A rumble shakes the world around me, casting the whole house into darkness.
My pencil moves on.
no shaky lines
I keep drawing
line after pencil blind
shading in further and further
the dark space around the glaring white of his eyes
my hand aches
my nails biting into my palm
I keep drawing
there's a tickle in my throat
the air is hard to breathe
my mind screams within to wake up
my eyes are blurring and tearing
dripping onto the paper, I screamed in my hand to stop tracing the lines of the Jumgat's face.
I cough, gasping for air. As I hack, clawing at my throat, my hand finally leaves the page.
Smoke. I glance around, the living room leading down to the basement is full of hazy, orange-lit
smoke.

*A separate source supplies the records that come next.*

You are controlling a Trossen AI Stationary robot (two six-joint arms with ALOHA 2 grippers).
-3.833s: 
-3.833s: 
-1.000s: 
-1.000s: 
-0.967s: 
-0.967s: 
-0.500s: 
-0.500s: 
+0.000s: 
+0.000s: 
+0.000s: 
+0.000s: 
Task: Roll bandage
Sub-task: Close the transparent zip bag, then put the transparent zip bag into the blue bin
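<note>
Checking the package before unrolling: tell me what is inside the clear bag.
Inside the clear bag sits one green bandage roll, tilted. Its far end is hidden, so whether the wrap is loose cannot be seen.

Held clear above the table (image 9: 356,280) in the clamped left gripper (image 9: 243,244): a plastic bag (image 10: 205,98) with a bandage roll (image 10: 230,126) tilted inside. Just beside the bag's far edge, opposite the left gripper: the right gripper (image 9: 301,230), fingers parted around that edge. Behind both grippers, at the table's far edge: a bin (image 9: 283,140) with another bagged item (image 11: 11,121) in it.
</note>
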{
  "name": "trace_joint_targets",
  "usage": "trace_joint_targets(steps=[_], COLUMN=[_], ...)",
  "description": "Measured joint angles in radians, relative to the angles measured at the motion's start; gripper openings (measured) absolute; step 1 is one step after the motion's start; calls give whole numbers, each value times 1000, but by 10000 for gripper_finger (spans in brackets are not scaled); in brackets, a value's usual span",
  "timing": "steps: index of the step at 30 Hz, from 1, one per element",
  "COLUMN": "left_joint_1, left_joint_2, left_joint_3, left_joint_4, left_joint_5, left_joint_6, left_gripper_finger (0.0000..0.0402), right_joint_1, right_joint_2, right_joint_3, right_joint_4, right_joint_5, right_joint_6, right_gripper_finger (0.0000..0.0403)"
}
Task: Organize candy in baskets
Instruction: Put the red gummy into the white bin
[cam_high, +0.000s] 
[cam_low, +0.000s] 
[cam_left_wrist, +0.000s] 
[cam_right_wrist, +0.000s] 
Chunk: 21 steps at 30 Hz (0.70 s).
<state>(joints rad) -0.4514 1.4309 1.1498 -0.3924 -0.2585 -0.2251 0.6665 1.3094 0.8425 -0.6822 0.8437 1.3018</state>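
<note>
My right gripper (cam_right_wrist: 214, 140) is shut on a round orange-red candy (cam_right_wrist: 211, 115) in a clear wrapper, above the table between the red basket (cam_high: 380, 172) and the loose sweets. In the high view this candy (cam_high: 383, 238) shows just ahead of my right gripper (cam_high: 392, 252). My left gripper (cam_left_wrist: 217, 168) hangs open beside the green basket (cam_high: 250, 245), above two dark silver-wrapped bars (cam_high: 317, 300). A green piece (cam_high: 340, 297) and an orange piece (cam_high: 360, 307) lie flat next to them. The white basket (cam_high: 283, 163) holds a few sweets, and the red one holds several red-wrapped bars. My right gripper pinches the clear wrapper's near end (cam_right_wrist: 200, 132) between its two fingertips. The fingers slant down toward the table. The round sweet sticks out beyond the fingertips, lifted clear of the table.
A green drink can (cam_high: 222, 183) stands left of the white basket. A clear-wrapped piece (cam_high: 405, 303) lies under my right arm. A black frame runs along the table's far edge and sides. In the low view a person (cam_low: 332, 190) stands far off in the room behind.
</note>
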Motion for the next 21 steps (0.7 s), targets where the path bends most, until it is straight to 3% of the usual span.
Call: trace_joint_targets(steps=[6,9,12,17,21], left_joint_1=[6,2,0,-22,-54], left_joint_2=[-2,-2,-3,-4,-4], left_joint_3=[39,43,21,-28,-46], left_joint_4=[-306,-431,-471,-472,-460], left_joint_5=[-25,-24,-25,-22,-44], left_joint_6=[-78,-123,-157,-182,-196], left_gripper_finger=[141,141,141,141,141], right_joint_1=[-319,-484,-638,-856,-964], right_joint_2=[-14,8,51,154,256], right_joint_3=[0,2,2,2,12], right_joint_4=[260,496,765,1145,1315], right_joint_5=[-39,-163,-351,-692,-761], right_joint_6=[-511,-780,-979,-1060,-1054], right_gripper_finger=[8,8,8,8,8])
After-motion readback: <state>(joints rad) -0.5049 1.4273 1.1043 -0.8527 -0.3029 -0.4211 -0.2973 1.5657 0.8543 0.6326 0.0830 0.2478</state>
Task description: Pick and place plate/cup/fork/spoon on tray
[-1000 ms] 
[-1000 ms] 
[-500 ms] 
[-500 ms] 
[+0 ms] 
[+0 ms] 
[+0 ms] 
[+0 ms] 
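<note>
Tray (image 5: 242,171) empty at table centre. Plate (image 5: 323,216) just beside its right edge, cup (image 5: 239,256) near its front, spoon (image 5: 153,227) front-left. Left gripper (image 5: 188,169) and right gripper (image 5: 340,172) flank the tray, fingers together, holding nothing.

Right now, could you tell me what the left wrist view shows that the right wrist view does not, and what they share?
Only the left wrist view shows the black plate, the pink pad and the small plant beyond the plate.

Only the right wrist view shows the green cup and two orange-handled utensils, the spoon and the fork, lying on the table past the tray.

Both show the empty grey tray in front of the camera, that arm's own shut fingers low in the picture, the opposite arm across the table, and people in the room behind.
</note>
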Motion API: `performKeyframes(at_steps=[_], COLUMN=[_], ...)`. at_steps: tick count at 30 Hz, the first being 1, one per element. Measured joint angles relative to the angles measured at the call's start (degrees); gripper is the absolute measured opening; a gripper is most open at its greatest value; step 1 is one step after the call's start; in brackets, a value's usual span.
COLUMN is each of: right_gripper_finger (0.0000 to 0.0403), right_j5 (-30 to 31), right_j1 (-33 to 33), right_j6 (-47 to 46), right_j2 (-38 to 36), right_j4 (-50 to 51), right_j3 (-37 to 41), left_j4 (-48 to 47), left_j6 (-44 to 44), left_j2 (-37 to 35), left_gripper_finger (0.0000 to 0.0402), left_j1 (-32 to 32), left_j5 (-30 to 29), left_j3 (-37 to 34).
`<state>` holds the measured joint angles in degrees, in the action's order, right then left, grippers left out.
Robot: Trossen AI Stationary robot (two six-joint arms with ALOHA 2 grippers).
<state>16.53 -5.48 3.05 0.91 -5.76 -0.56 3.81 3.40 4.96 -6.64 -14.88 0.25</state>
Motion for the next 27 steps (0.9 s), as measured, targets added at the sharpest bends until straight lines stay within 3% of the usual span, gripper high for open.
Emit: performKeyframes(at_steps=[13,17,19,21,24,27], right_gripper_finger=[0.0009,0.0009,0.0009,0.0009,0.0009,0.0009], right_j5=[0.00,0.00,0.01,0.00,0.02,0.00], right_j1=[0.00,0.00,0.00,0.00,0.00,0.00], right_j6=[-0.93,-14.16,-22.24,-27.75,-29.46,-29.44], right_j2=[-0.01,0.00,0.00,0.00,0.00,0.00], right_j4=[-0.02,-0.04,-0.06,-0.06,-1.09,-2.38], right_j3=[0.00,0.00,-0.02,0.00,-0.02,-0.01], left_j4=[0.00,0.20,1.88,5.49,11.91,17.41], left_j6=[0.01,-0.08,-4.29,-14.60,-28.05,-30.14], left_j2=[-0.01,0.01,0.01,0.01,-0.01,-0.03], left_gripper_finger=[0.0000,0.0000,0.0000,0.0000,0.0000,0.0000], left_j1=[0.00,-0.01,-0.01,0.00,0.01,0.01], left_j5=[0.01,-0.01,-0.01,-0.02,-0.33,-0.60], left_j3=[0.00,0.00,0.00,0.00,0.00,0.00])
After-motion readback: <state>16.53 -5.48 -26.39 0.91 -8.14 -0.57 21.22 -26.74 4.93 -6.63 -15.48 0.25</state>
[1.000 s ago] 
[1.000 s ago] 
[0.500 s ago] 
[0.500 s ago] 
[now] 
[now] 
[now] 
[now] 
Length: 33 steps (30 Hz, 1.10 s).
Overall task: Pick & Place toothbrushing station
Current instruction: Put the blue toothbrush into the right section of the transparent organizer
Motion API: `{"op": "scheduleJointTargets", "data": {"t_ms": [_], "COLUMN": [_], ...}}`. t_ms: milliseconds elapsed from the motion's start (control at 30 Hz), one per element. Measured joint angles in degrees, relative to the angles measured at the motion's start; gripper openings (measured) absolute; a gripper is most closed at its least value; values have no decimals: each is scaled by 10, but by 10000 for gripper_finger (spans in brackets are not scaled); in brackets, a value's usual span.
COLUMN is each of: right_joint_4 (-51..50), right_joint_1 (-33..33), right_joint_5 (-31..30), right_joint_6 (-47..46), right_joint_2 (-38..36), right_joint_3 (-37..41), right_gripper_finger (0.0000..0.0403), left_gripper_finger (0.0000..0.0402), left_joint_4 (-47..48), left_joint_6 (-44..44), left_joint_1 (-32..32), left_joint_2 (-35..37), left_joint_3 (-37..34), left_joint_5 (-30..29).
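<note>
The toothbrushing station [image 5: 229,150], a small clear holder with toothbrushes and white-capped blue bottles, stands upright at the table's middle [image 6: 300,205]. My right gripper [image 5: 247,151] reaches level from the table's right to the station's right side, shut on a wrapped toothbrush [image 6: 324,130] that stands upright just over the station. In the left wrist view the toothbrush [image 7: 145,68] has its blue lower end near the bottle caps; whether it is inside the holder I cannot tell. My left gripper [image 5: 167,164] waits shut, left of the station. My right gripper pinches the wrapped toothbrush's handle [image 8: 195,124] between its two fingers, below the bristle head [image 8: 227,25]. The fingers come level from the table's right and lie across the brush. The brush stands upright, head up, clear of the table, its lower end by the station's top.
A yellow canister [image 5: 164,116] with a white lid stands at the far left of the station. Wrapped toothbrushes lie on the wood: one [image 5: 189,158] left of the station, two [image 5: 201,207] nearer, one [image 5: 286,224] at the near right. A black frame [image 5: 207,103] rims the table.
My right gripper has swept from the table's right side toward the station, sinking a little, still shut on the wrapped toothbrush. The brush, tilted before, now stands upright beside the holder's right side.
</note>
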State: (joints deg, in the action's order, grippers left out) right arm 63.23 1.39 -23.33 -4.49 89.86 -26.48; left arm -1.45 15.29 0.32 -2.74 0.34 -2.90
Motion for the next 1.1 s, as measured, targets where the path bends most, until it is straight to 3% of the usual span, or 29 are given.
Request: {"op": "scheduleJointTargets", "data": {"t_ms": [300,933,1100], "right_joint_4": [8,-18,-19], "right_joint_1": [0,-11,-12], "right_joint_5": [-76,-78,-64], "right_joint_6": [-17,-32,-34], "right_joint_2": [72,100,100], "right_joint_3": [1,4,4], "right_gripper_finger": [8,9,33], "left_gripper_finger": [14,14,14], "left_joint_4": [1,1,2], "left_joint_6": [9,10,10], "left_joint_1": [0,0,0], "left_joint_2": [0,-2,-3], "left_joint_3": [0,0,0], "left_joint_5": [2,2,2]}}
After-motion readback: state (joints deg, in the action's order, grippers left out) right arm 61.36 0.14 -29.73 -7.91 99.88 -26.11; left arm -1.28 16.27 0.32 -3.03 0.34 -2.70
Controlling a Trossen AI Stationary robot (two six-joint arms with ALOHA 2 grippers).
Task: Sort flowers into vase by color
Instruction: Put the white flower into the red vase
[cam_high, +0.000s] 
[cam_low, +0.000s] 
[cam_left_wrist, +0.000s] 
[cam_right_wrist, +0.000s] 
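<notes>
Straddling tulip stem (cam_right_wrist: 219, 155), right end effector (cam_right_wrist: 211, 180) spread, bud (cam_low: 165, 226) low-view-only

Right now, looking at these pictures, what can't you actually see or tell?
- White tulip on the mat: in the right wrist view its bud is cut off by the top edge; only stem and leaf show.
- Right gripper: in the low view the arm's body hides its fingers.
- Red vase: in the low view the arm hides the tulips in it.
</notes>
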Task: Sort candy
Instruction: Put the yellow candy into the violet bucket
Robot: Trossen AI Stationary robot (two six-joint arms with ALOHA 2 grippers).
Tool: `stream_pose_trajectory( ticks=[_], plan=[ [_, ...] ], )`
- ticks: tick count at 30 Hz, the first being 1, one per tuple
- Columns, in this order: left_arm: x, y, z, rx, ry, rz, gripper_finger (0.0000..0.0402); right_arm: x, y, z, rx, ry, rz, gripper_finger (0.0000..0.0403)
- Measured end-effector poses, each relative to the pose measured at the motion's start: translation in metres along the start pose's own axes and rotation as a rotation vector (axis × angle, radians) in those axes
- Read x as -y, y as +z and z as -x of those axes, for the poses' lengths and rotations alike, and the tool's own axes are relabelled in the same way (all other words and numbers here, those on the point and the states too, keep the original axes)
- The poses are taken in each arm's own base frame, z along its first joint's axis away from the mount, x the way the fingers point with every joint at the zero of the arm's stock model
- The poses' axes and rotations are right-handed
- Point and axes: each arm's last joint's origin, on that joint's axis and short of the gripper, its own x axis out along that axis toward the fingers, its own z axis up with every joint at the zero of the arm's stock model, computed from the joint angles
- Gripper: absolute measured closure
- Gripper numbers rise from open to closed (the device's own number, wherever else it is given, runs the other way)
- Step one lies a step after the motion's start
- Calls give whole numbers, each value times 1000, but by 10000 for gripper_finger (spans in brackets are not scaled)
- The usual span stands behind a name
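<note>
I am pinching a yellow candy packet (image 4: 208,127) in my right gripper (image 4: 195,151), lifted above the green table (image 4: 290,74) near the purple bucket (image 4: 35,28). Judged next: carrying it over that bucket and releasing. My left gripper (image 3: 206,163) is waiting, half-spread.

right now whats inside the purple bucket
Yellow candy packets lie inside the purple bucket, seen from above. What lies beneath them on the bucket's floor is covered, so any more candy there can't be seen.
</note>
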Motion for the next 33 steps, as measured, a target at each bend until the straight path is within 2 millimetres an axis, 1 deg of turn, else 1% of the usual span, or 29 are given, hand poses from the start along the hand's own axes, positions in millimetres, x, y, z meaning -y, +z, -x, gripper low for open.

Coughing and wiping at my face, I grab my notepad and crawl to the kitchen door,
slipping out to the fresh air outside.
I roll on the deck, gasping.
The house is on fire.
The June God tried to get me,
and now I'm out in the garden,
where he could be slipping behind any shadowed tree.
Is he out here?
As I regain my breath,
I roll to look out to the garden.
A dark, shadowy shape slips by the plum trees.
A hand grasps my shoulder.
The breath leaves my lungs
As I fight from its grasp
I swing with my fists
Aunt Louisa stares down at me
Her eyes dark and wide
She tightens her grip on my shoulders
As I relax
She asks me if I call the fire department
He's still out there
The June God
This year it was Aunt Louisa's house
It'll be months until it's restored
I'll be long gone to university
Before then
Some of my drawings
of him got me a scholarship.
Is that where he wants me?
I'm not drawing him anymore.
He seems to have left me alone for now.
He'll be back next June, though.
He always is.
Bad things always happen in June.
Or maybe I'm the only one that has noticed.